The reply to the records below should contain exactly the lines from the line with "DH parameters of" through the line with "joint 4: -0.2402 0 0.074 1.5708", and nothing besides.

— Information —
╭──
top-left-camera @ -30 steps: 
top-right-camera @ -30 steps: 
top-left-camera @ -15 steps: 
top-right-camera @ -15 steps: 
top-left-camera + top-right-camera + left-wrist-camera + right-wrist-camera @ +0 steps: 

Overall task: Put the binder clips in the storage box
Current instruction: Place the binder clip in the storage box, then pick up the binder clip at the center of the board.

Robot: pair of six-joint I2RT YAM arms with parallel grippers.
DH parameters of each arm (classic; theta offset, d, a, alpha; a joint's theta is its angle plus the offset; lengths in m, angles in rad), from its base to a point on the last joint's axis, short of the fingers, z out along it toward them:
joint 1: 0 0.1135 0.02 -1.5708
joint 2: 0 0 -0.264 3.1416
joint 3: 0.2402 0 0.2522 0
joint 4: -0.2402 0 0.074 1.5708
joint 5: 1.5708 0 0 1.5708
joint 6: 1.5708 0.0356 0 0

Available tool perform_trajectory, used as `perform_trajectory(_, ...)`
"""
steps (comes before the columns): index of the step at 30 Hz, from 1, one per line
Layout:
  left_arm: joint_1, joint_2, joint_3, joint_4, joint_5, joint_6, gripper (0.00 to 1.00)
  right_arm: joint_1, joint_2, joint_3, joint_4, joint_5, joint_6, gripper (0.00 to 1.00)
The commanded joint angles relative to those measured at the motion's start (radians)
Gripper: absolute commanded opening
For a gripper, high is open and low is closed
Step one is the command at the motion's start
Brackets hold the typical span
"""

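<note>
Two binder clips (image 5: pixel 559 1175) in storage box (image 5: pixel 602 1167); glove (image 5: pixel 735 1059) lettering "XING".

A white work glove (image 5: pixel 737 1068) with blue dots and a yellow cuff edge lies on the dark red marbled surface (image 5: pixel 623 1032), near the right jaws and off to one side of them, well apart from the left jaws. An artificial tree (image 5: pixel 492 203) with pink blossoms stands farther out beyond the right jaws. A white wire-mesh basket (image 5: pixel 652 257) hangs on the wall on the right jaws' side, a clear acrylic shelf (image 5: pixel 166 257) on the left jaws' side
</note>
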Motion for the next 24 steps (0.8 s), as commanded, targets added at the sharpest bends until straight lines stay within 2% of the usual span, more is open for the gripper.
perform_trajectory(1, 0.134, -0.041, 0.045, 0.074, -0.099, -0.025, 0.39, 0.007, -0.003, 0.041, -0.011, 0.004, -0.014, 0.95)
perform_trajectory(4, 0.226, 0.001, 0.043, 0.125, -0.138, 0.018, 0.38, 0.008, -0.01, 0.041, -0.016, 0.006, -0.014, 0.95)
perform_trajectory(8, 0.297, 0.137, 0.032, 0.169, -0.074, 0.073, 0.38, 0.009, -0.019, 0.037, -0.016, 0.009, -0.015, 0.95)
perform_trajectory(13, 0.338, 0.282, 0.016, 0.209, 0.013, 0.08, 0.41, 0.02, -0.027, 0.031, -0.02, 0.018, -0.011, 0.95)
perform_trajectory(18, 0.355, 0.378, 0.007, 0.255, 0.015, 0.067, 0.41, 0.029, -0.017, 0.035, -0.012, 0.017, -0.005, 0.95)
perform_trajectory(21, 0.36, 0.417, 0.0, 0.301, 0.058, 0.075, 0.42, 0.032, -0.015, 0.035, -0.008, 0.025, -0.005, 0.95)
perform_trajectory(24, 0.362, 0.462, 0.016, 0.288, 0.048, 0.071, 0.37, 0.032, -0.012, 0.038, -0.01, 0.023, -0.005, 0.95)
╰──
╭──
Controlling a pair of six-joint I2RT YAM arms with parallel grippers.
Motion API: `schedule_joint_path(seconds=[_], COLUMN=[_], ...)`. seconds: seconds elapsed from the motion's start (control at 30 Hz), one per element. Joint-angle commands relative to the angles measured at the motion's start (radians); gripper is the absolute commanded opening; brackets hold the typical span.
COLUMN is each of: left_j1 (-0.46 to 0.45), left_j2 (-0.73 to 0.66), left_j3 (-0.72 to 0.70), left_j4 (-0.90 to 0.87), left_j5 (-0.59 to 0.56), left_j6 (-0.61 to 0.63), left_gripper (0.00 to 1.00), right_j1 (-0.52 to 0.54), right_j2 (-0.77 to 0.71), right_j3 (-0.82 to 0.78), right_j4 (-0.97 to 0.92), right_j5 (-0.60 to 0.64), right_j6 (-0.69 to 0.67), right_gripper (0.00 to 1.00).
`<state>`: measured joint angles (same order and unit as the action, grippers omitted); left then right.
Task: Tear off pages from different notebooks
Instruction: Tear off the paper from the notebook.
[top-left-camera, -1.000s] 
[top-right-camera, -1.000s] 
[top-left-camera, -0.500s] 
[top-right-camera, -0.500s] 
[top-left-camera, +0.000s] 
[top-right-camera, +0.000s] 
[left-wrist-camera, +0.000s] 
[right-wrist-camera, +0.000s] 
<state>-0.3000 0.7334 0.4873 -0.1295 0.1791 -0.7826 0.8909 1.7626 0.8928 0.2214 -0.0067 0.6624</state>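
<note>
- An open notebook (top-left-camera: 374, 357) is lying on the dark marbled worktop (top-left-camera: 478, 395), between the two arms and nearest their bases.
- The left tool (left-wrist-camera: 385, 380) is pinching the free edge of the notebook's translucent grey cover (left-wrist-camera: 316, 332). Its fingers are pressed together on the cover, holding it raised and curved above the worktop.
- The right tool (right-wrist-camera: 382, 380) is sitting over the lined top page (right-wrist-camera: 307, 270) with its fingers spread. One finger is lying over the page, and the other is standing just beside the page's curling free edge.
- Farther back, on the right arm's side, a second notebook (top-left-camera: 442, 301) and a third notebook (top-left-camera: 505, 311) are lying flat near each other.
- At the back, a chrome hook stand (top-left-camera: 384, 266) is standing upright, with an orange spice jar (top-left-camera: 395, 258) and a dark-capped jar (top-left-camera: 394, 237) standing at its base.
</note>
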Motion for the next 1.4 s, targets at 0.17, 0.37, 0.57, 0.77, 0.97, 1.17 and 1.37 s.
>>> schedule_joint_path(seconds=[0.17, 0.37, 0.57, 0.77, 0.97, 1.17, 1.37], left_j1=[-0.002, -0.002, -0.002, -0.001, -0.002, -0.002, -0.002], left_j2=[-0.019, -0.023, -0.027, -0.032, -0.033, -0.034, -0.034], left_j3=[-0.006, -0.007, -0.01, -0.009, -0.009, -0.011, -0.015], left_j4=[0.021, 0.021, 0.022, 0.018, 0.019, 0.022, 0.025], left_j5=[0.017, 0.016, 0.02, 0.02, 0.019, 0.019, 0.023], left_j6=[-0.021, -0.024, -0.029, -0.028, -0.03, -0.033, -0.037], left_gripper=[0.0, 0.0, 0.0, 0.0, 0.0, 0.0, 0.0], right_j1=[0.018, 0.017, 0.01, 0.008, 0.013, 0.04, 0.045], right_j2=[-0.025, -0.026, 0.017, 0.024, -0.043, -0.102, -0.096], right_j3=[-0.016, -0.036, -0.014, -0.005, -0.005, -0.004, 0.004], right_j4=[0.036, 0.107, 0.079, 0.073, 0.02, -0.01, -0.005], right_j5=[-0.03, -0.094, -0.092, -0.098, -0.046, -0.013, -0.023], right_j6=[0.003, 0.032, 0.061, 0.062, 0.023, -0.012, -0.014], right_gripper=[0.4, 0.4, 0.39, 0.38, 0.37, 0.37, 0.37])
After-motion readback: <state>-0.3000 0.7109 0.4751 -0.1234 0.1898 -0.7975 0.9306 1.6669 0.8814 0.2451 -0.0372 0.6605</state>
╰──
— Solution for this problem —
DH parameters of each arm (classic; theta offset, d, a, alpha; a joint's theta is its angle plus the offset; lengths in m, angles in rad), from its base to a point on the last joint's axis, short of the fingers, z out along it toward them:
joint 1: 0 0.1135 0.02 -1.5708
joint 2: 0 0 -0.264 3.1416
joint 3: 0.2402 0 0.2522 0
joint 4: -0.2402 0 0.074 1.5708

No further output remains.